Il Ministero dell’Ambiente ha emanato la circolare n. 0015786 del 10 novembre 2017 fornendo dei chiarimenti in merito ai materiali da riporto citati anche all’interno del DPR n. 120/2017 riguardante la corretta gestione delle terre e rocce da scavo.

Che cosa si intende per “matrici materiali da riporto”?

“Miscela eterogenea di materiale di origine antropica, quali residui e scarti di produzione e di consumo, e di terreno, che compone un orizzonte stratigrafico specifico rispetto alle caratteristiche geologiche e stratigrafiche naturali del terreno in un determinato sito, e utilizzate per la realizzazione di riempimenti, di rilevati e di reinterri”

Chiarimenti della Circolare

Il DPR 120/2017, all’art. 4 comma 3 stabilisce, per le terre e rocce da scavo qualificate come  sottoprodotti, che:

  • devono contenere una componente di materiali di origine antropica non superiore al 20% in peso (da quantificare secondo i contenuti presenti nell’Allegato 10 del DPR);
  • le matrici materiali di riporto siano sottoposte al test di cessione, eseguito secondo quanto indicato all’Allegato 3 del Decreto del 05/02/1998, per verificare il rispetto dei limiti di contaminazione delle acque sotterranee (Tabella 2, Allegato 5, Titolo 5, Parte IV del D. Lgs. 152/2006), oltre ovviamente al rispetto dei requisiti di qualità ambientale riportati al comma 2, lettera d).

Le terre e rocce, invece, qualificate come non rifiuto devono rispondere ai requisiti di cui all’art. 185, comma 1, lettera c) del D. Lgs. 152/2006, devono avere il requisito di non contaminazione dettato dall’Allegato 4 del DPR 120/2017 ed essere riutilizzate nello stesso sito di produzione.
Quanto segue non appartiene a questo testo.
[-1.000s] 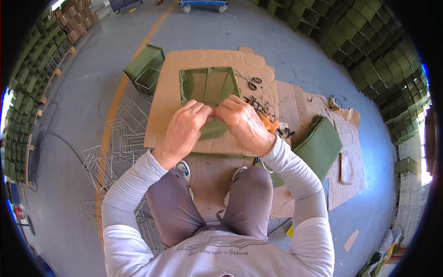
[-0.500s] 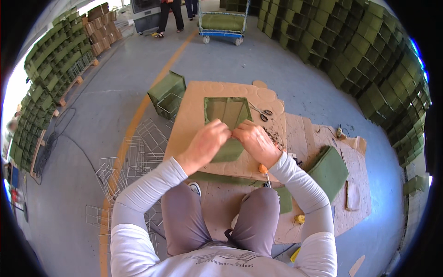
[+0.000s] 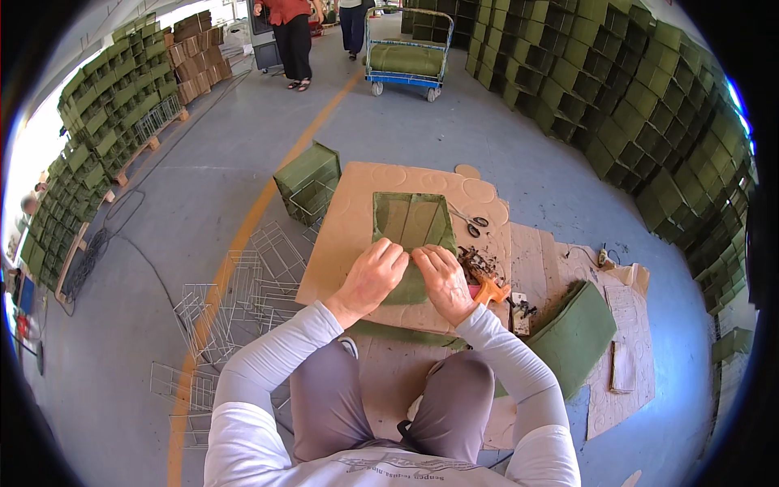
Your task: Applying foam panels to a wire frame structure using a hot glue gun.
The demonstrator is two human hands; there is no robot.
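Note:
A green fabric box (image 3: 403, 294), open at the top, lies on a cardboard sheet (image 3: 329, 272) in front of me. Over its near rim, my left hand (image 3: 372, 277) is closed in a pinch. My right hand (image 3: 443, 282) pinches beside it, with a small gap between the two sets of fingertips. Whatever is between the fingers is too small or hidden to make out. Close to my right wrist lies an orange-handled tool (image 3: 491, 290). Small dark pieces (image 3: 480, 261) are scattered past it, and black-handled scissors (image 3: 475, 219) rest near the box's right side.
Wire frames (image 3: 243, 296) are heaped on the floor at left, beside another green box (image 3: 308, 180). Folded green fabric (image 3: 574, 337) lies at right. Stacked green boxes (image 3: 600, 73) line the right side. Beyond, a blue cart (image 3: 406, 77) and two people (image 3: 294, 49) stand.
The view has shifted, so the scene sits lower. My fingertips have drawn slightly apart at the box's near rim. More of the orange-handled tool shows beside my right wrist.

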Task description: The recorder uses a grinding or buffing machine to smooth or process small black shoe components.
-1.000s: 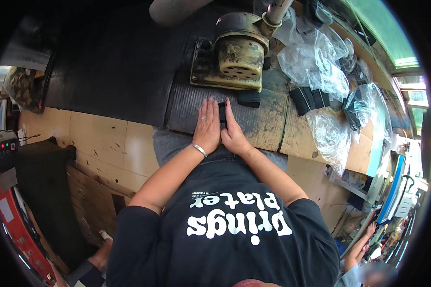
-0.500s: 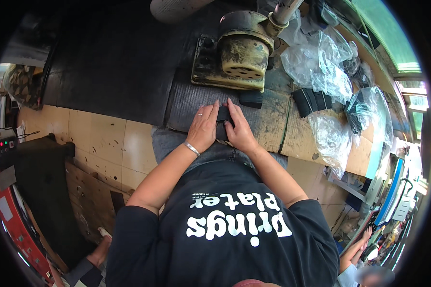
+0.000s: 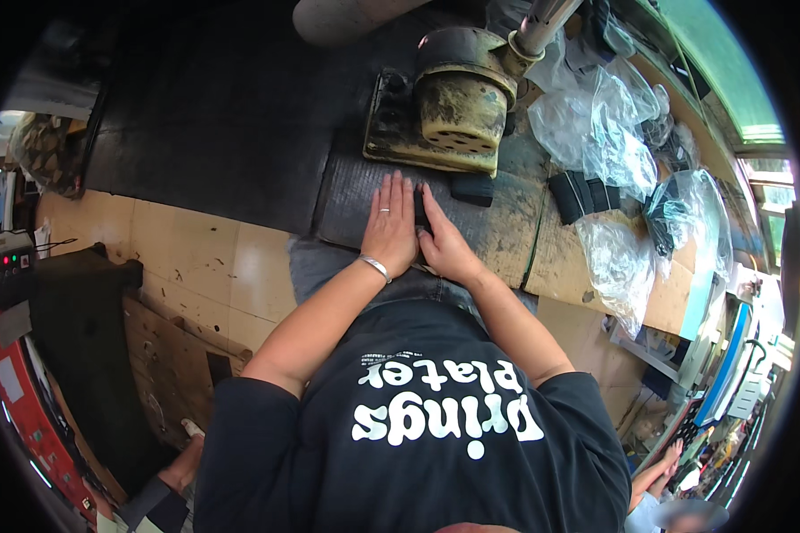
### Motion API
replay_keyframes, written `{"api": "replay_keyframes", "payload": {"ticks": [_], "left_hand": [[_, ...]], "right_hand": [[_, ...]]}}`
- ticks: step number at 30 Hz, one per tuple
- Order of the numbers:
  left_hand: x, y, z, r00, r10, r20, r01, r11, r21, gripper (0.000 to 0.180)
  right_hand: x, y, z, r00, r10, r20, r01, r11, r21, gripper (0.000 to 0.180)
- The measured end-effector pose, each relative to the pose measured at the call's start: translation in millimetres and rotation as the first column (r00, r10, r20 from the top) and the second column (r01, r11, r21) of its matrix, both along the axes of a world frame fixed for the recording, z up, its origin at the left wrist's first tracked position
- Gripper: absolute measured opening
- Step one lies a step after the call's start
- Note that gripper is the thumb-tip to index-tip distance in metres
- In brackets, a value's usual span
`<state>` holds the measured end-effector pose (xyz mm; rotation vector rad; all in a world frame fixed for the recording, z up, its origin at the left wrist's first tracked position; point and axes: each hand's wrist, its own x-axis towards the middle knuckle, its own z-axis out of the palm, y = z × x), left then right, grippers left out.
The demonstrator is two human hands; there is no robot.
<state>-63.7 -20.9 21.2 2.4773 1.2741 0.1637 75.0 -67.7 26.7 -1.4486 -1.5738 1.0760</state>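
Both my hands rest close together on the near edge of the bench, just in front of a machine's base. Flat, with fingers stretched forward, my left hand covers most of a small black piece, which looks like folded cloth. A narrow strip of it shows between the hands. My right hand lies along the piece's right side, fingers straight and thumb bent inward against it. What lies beneath the palms is hidden. Beyond my right fingertips sits another black folded bundle, touching neither hand.
A stained, yellowish machine head stands ahead on its plate. Clear plastic bags and black bundles lie to the right on cardboard. A dark sheet covers the left side. Other people's arms show at the lower edges.
My left hand has turned flat and slid over the black piece, covering more of it. My right hand has stayed nearly in place beside it. The view has shifted slightly.
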Motion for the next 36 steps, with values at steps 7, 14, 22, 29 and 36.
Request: {"api": "replay_keyframes", "payload": {"ticks": [7,14,22,29,36], "left_hand": [[1.1,6.2,8.4,0.995,0.017,-0.095,-0.02,0.999,-0.037,0.078],[-35.0,0.1,-5.2,0.76,0.339,0.554,-0.085,0.898,-0.432,0.081],[-48.7,4.3,35.4,0.11,0.812,0.574,0.456,0.472,-0.755,0.029],[-51.1,12.9,40.3,0.148,0.727,0.671,0.307,0.611,-0.73,0.024],[-54.4,37.5,38.4,0.11,0.733,0.671,0.289,0.622,-0.727,0.021]], "right_hand": [[8.7,21.9,9.3,0.993,-0.112,0.034,0.115,0.99,-0.082,0.08],[3.2,14.8,2.9,0.848,-0.266,-0.458,0.178,0.958,-0.227,0.089],[-19.4,22.4,46.1,0.694,-0.26,-0.671,0.198,0.966,-0.169,0.091],[-39.3,35.1,53.9,0.736,-0.293,-0.611,0.29,0.951,-0.107,0.088],[-44.5,56.9,47.6,0.732,-0.254,-0.632,0.257,0.962,-0.09,0.088]]}}
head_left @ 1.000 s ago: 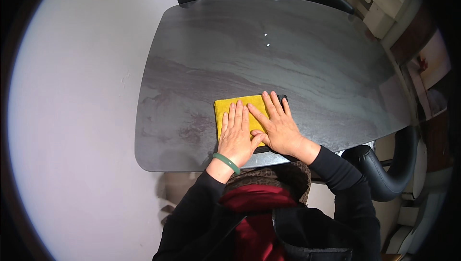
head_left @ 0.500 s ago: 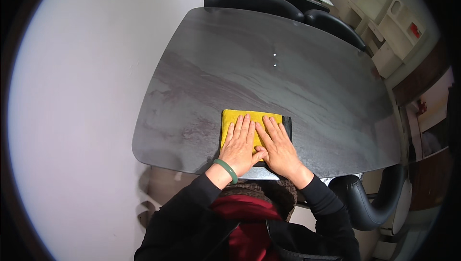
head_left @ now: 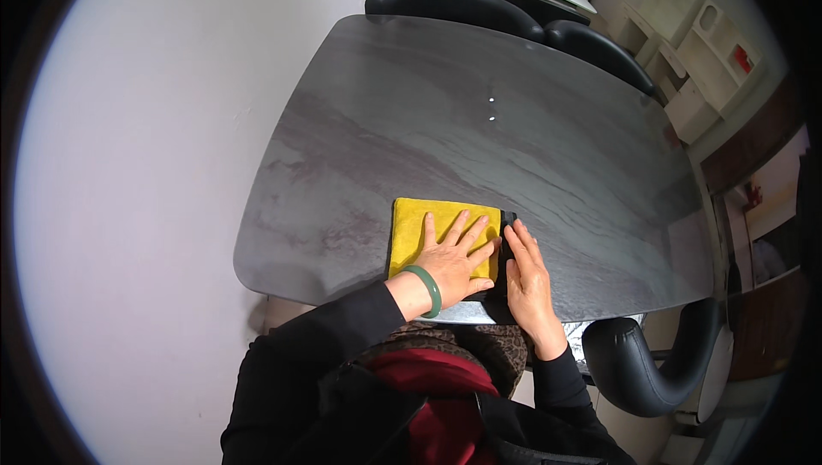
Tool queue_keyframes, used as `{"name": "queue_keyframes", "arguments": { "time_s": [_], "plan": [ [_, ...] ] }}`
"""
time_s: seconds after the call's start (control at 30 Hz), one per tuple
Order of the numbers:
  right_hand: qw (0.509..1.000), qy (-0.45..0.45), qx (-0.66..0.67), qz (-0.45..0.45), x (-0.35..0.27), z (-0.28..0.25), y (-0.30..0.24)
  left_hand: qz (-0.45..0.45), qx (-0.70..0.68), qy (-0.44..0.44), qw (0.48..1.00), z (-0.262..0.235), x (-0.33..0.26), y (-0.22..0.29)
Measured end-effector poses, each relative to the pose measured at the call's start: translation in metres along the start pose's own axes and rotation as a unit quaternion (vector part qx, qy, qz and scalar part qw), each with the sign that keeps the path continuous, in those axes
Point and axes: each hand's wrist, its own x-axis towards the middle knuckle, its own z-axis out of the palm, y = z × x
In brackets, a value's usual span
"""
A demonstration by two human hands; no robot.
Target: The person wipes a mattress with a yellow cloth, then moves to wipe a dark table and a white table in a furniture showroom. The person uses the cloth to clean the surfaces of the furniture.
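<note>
Near the front edge of the dark grey stone-look tabletop [head_left: 514,131], the left hand [head_left: 451,255] presses flat, fingers spread, on a folded yellow cloth [head_left: 428,217], the right hand [head_left: 528,281] open-fingered beside it, most of the surface seemingly unwiped.

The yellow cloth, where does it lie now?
In the head view, the yellow cloth lies flat on the dark table near its front edge, under the left hand, with the right hand beside it.

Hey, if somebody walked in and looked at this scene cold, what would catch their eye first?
The bright yellow cloth stands out first, lying flat near the closer edge of the dark grey table. The left hand, with a green bangle on its wrist, is spread flat on it, and the right hand lies flat at the cloth's right edge. Black chairs line the far side.
</note>
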Motion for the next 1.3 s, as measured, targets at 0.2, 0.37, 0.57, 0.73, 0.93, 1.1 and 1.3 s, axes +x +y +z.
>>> {"name": "queue_keyframes", "arguments": {
  "time_s": [0.2,0.37,0.57,0.73,0.93,1.1,1.3],
  "plan": [
    [0.999,0.033,0.0,0.032,-0.014,-0.002,0.009,0.009,-0.002,0.054,0.998,0.017,0.0,-0.005],
    [0.998,0.053,-0.008,0.024,-0.021,0.001,0.01,-0.033,-0.01,0.037,0.999,0.012,-0.024,-0.019],
    [0.998,0.052,0.02,0.019,-0.03,0.003,0.007,-0.2,0.042,0.095,0.974,0.003,-0.095,-0.083],
    [0.998,0.058,0.03,-0.001,-0.031,0.009,0.003,-0.319,0.05,0.105,0.941,0.0,-0.127,-0.131],
    [0.994,0.103,0.004,-0.024,-0.03,0.005,0.005,-0.364,0.046,0.089,0.926,-0.013,-0.104,-0.186],
    [0.991,0.133,-0.016,-0.02,-0.037,0.0,0.018,-0.413,0.039,0.091,0.905,-0.03,-0.069,-0.242],
    [0.986,0.166,-0.013,0.008,-0.039,-0.001,0.026,-0.479,0.013,0.082,0.874,-0.057,0.01,-0.28]
  ]
}}
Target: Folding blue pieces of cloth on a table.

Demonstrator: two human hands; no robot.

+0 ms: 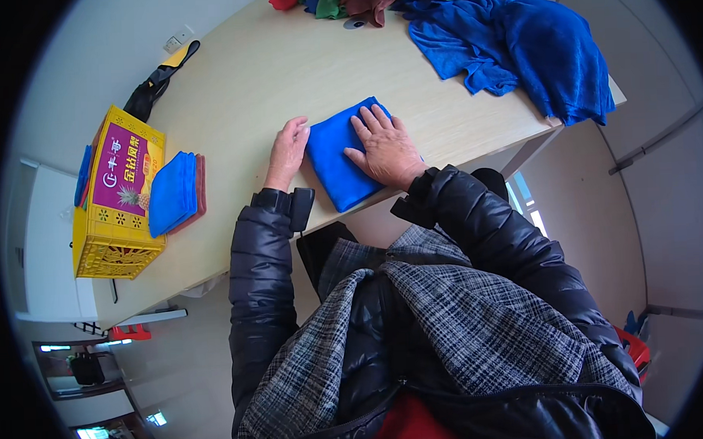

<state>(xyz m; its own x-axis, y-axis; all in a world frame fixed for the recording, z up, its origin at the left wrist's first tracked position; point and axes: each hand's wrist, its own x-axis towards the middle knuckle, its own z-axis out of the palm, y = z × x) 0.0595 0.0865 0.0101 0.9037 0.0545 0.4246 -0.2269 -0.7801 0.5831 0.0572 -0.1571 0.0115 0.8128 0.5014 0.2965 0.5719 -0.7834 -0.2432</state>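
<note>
A blue cloth, folded into a rectangle, lies on the table in front of me, close to its near edge. My right hand rests flat on the cloth's right side with its fingers spread. My left hand stands on its edge at the cloth's left side, its fingers together and slightly curved, and nothing shows in it. To the left, a stack of folded blue cloths leans against a yellow basket, with a folded brown cloth beside it.
The yellow plastic basket with a purple panel stands at the table's left end. Behind it lies a black and yellow item. Loose blue cloths hang over the far right edge, next to red, green and brown cloths at the back.
</note>
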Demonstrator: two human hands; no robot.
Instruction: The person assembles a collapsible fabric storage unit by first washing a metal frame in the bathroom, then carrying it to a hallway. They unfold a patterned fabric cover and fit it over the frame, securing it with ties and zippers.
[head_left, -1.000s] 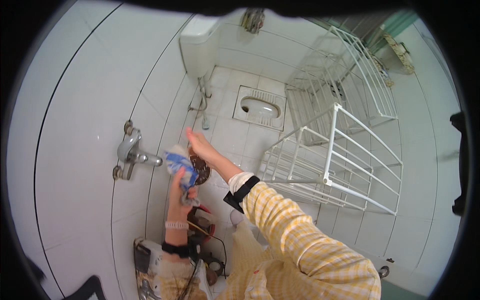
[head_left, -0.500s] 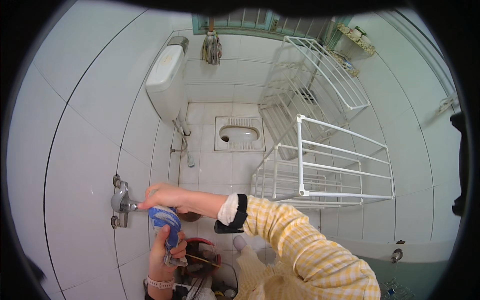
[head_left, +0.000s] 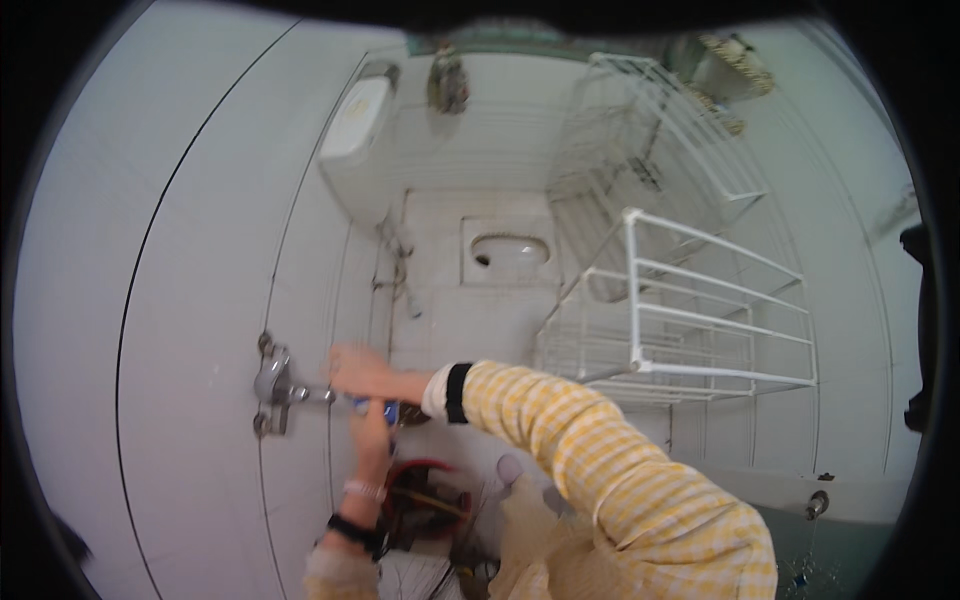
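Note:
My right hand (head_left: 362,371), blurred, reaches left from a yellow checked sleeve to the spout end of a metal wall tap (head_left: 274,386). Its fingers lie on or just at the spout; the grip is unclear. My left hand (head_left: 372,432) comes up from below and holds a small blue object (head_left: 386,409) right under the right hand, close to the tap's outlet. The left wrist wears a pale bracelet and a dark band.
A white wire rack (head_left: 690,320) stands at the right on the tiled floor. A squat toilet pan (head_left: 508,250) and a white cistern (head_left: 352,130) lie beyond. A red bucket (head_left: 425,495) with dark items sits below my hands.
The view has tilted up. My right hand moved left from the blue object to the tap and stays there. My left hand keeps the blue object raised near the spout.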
Inoltre i materiali da riporto devono sempre essere sottoposti a test di cessione.

Riassumendo:

  1. se la componente antropica non supera il 20% in peso le terre e rocce possono essere gestite come sottoprodotti;
  2. se non contaminate e conformi al test di cessione possono essere riusate in situ in quanto qualificate come non rifiuti;
  3. se sono contaminate e non conformi al test di cessione, si può rimuovere la fonte di contaminazione tramite bonifica, oppure si può porre l’area in sicurezza permanente, usando le migliori tecniche disponibili e a costi sostenibili, o si possono eseguire operazioni di trattamento per rimuovere i contaminanti e rendere così conformi i materiali al test di cessione.